■ YOUR INSTRUCTIONS ■
Please copy, exactly as they appear below, the lines from the one containing "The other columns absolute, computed" through the one containing "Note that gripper".

RECORD EXTRACTS START

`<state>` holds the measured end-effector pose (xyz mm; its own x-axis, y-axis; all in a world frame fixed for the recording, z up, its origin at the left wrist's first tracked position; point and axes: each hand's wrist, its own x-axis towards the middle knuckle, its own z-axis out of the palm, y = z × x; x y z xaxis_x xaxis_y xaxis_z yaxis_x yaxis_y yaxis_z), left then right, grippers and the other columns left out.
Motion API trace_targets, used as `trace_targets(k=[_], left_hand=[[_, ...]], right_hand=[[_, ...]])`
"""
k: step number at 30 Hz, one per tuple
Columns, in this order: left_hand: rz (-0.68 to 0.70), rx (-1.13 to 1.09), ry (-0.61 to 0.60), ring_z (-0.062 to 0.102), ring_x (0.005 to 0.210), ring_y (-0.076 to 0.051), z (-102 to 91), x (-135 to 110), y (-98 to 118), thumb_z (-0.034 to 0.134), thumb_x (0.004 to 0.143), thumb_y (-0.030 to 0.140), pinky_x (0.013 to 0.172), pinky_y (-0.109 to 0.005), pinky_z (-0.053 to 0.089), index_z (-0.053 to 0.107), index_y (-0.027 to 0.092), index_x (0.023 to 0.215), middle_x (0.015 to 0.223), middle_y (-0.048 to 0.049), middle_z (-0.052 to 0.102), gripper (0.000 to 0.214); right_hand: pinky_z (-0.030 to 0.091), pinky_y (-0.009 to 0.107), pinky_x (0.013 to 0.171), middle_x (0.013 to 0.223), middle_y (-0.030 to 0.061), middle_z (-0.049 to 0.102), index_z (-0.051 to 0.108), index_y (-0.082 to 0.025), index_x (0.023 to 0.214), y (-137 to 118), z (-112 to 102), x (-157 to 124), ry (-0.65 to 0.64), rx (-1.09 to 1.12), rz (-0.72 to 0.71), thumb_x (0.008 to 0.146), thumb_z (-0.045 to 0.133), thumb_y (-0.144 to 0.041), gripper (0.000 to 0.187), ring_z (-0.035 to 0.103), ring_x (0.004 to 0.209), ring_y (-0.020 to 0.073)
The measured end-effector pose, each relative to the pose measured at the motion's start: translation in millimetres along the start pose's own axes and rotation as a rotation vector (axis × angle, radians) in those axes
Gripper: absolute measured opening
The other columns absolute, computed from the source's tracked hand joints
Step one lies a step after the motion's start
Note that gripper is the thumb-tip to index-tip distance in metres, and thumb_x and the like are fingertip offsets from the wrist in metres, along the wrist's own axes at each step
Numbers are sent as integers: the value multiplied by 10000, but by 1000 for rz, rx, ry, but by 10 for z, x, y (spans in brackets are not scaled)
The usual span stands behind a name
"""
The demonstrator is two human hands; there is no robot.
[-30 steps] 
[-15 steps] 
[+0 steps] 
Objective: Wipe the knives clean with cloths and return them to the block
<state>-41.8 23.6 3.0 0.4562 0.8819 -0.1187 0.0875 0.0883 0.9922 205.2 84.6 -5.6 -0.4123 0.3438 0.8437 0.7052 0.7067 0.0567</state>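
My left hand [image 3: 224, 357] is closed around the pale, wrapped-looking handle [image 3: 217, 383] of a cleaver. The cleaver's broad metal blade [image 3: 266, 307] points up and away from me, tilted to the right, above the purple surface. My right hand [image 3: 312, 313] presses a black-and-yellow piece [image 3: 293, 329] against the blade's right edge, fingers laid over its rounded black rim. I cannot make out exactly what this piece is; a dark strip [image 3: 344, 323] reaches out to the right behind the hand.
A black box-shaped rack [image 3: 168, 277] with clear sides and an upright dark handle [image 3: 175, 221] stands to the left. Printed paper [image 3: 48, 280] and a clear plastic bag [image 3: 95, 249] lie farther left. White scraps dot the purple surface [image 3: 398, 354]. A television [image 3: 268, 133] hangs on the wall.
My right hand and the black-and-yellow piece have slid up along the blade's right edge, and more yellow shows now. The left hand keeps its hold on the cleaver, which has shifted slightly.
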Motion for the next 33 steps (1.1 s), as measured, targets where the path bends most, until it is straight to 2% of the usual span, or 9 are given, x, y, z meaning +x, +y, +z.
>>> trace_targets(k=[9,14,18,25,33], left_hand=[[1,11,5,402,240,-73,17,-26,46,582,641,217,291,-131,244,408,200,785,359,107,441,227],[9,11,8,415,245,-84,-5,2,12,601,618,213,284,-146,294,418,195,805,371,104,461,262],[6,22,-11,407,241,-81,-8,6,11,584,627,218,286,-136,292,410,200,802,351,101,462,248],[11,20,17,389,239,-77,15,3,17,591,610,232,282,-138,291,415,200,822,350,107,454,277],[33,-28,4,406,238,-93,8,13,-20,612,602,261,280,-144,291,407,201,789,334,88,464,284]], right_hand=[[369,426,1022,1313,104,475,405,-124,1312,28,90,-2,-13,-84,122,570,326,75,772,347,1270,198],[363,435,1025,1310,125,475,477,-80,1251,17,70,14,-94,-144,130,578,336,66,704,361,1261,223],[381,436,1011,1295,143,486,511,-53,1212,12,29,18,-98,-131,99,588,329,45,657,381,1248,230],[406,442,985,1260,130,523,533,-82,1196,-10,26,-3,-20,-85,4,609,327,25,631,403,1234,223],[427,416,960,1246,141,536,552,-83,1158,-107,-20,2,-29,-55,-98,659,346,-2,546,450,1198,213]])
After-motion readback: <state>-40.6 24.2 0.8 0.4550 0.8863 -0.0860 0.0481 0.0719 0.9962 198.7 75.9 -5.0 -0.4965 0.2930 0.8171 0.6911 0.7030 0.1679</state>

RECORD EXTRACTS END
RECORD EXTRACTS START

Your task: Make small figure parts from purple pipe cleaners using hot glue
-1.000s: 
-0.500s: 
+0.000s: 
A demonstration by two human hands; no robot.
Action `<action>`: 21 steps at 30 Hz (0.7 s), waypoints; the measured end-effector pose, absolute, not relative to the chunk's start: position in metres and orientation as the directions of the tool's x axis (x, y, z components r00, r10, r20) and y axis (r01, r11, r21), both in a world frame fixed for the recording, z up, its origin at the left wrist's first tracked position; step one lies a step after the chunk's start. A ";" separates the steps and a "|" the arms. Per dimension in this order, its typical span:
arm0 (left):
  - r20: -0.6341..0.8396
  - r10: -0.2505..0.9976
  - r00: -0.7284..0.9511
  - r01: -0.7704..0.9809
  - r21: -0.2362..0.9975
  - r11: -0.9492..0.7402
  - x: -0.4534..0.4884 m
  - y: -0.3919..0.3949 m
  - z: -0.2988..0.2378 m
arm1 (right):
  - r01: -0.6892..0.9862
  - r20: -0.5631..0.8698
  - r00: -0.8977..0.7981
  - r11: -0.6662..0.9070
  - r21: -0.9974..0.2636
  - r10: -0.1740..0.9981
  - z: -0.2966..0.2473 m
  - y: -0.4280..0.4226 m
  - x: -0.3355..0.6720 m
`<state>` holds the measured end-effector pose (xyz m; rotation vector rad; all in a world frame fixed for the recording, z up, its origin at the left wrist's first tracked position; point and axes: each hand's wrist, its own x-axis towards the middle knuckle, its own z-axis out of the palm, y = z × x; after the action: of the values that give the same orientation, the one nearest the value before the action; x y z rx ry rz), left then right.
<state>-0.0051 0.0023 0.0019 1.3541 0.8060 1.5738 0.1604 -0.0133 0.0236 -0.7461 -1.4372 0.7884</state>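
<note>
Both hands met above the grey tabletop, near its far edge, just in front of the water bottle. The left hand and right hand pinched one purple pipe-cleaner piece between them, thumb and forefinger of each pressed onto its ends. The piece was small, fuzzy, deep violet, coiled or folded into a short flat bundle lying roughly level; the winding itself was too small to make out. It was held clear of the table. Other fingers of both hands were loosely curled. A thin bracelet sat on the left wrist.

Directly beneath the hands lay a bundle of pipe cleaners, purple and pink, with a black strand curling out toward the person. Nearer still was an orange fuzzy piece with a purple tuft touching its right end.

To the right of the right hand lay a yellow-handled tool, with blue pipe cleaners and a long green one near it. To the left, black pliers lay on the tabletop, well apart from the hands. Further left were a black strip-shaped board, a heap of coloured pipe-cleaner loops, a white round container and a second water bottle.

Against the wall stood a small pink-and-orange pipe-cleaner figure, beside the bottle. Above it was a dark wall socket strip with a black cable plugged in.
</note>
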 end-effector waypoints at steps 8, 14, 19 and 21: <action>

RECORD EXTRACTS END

■ REPLY ■
The other columns absolute, computed from the source's tracked hand joints
Step one lies a step after the motion's start
Note that gripper is the thumb-tip to index-tip distance in metres, and thumb_x and the like are fingertip offsets from the wrist in metres, along the wrist's own axes at each step

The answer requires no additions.